Dans la négative, je suis logiquement amené à me poser la question constitutive de la nature (ou de l’absence) de leadership au sein d’une nouvelle utopie de masse, de prime abord humaniste : y serait-il derechef question d’un dirigisme élaboré alternativement dans d’obscures arrière-salles de bâtiments lugubres et dans de confortables datchas de bord de mer, ou d’une ressuscitation de l’anarcho-syndicalisme combattu tant par les Untermenschen fascistes que par les ordures staliniennes ? Qui établirait ce qui relève de la croissance économique, et selon quels critères ? Système pour triompher du système ou coordination asystémique ? Et la singularité y serait-elle reconnue et respectée ?

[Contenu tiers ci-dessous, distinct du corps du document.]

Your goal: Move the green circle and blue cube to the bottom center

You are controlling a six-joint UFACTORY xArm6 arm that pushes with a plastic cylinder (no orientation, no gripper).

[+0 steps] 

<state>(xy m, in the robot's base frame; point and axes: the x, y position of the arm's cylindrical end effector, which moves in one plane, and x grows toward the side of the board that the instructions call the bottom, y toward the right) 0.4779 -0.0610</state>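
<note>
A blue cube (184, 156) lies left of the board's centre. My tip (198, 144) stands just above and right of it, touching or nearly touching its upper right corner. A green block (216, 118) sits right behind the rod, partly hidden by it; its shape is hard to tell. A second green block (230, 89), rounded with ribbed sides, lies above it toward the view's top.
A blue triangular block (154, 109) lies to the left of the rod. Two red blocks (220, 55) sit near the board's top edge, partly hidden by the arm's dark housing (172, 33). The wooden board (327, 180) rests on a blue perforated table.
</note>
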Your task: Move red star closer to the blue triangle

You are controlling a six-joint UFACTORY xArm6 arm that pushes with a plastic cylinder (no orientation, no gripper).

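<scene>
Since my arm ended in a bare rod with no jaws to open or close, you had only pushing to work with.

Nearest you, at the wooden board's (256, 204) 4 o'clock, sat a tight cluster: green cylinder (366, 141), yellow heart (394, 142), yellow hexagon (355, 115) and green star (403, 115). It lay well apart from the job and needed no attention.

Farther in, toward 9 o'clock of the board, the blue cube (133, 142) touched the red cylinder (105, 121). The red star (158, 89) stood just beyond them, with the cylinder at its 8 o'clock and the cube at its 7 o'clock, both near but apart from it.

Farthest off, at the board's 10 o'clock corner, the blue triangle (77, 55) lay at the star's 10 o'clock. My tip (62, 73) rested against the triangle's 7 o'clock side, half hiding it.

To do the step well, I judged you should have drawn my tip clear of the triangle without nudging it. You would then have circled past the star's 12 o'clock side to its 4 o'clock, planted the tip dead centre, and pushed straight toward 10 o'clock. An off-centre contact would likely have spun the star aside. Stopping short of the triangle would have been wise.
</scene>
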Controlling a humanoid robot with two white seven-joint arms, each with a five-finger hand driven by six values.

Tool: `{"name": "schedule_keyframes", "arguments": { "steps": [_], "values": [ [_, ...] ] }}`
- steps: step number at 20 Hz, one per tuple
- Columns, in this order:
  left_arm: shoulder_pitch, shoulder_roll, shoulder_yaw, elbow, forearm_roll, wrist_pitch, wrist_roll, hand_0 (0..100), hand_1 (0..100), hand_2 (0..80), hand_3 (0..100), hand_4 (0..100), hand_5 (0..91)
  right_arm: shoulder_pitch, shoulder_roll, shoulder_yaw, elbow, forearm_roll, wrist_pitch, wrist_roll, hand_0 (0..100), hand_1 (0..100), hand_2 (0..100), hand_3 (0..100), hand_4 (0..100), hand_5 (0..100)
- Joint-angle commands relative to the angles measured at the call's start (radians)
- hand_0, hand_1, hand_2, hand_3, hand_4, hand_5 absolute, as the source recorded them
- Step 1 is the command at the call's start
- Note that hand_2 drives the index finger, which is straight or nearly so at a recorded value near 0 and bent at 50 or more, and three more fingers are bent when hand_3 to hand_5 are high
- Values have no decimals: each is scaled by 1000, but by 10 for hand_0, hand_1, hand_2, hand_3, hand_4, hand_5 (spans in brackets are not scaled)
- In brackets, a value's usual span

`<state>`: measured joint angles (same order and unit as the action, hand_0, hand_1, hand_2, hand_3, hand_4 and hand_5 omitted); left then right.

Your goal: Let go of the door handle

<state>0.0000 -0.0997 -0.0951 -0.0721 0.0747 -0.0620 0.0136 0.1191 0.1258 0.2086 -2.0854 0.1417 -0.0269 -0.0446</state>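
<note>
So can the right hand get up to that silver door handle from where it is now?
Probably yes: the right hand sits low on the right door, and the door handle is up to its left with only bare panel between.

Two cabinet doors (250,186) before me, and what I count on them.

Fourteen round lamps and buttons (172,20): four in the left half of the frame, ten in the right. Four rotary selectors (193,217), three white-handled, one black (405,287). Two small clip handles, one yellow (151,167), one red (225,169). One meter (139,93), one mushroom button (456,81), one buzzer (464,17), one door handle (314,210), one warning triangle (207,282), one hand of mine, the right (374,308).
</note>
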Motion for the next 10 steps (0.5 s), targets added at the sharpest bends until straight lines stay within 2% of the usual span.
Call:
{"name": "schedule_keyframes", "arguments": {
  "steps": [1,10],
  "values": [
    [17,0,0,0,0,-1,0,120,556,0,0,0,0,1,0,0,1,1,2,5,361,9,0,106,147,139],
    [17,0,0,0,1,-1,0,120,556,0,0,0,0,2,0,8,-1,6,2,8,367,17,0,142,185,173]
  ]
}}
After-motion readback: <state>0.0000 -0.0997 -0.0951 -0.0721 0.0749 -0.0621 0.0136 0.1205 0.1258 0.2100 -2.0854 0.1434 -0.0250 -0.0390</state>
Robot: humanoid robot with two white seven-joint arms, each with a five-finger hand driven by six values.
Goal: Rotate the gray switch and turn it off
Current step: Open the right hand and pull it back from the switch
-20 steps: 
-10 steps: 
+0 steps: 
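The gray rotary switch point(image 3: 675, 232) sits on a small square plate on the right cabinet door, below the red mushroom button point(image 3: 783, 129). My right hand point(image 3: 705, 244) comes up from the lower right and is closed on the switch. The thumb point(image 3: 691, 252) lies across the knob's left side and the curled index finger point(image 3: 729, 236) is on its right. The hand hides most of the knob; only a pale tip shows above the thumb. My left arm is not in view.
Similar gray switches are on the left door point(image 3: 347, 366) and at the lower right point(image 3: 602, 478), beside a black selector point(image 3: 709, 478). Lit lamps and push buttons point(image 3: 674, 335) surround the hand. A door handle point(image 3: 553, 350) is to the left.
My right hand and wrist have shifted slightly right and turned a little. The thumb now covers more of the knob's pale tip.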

Dans un article antérieur consacré au capital-corporatisme,  je faisais d’un libéralisme bâti sur les PME, conçu comme un entrelacs coopératif mondialisé, l’un des piliers d’une société réinventée, débarrassée à la fois des pratiques de coteries tutélaires du sommet et de la concurrence factice au sein de la base. Qu’une telle société repose sur plusieurs piliers constitue en effet le gage de la diversité réelle que conspuent à la fois les totalitarismes et le capital-corporatisme. Le projet porté par le terme bancal de décroissance en constitue, quant à lui, le pilier libertaire, localisé économiquement mais tout aussi ouvert sur le monde, en esprit.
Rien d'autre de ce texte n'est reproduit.